I beat GRIS in a single sitting and it is just such a simple and beautiful game. It would make an excellent game to play with a class and discuss game design. It takes advantage of universal platforming knowledge and only complicates it beyond that in the slightest. The mechanics are minimal, which frees the player to just take in the gorgeous art that makes up the world. One of things that impressed me the most was how singular the world seemed to be. It didn’t seem like a series of screens with individual elements that had been placed here and there to make environments. It seemed like one gigantic canvas, each element drawn as a part of the whole, and you are a small blip that is just moving along as the camera sometimes slowly zooms in or out to reveal just how interconnected everything is. It’s hard to explain. I guess I might say that most platformers (because the individual platforms/assets are obviously separated from the background) seem like a series of ‘screens’ or small paintings, whereas this game seems like one gargantuan painting that you are navigating slowly but surely. Either way, what a moving story told almost exclusively with visuals. I think the only word in the entire game is “HOLD.”

The Last of Us Part II

I swear I usually finish games. Like, it’s a thing. I don’t like starting something if I have no intention of finishing it. I have finished some games that I really, really did not like. And yet this is the third game thus far that I have given up on. I do plan on going back to it, eventually, but I just didn’t feel like I was in the right emotional space for it at the time. I played for maybe 6-8 hours, and I liked what I played enough. It is, as you have probably heard/seen, a beautiful game. The subtleties and nuance in the acting performances were most impressive to me, and I look forward to seeing how the story plays out, but some of the implications about where the characters are going to be led were a bit heavy for me at this time. So maybe I’ll write a separate blog sometime down the line, when I finish it.

Ghost of Tsushima

I saved this one for last because, well, like literally every other person who’s played this game, I have a bunch of pictures that I am going to force upon you. I was so pleasantly surprised by Ghost of Tsushima. I thought the E3 trailer from last year looked pretty cool but it didn’t seem like my kind of game. I suppose because everyone seemed to assume it would play like a Souls game. I preordered it after a more recent gameplay trailer, because the open world looked beautiful and fun to navigate. It was, but the combat honestly ended up being my favorite thing about this game and kept me coming back. I wandered deep into a harder section of the map almost immediately, so I had virtually no skills to survive one particularly neverending group of enemies that kept killing me over and over again. Out of sheer stubbornness, I kept trying to best them, though, convinced I could pull it off. I could not, it turns out, but that practice against so many difficult foes made me very good at dodging and parrying early on, so once I started gaining abilities and stances, I felt unstoppable.

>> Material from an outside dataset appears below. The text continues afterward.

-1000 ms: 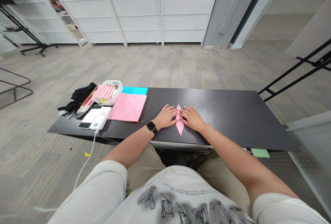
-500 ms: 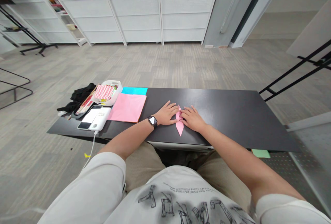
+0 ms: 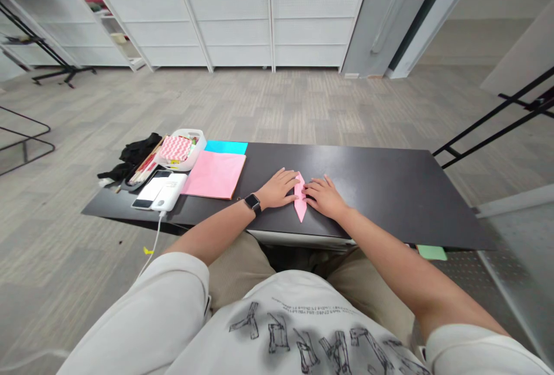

Before playing I was convinced I would choose the stealthy approach. Years of Assassin’s Creed and Metal Gear Solid games have prepared me for the art of the sneaky sneak. But, no. I enjoyed combat so much in Ghost that I would actively seek out large groups of enemies at every turn, to engage in the fast dance that was slicing my way through their ranks one parry at a time. Did I get myself into trouble and die? Sure, a few times. But more often I would stroll up to a camp of two or three dozen Mongols, as brazen as can be, and walk away soaked in the blood of my enemies mere minutes later. It was such a visceral thrill. Aside from that, yes, the game was gorgeous and I loved taking a million pictures in photo mode. I also liked the story and characters quite a bit and, as a fan of Ubisoft’s open-world games, I loved traveling around the world and writing haiku, chopping bamboo, collecting sword kits, and more. In a year with Persona 5 Royal and Final Fantasy VII Remake I don’t think this is my game of the year thus far, but it’s close.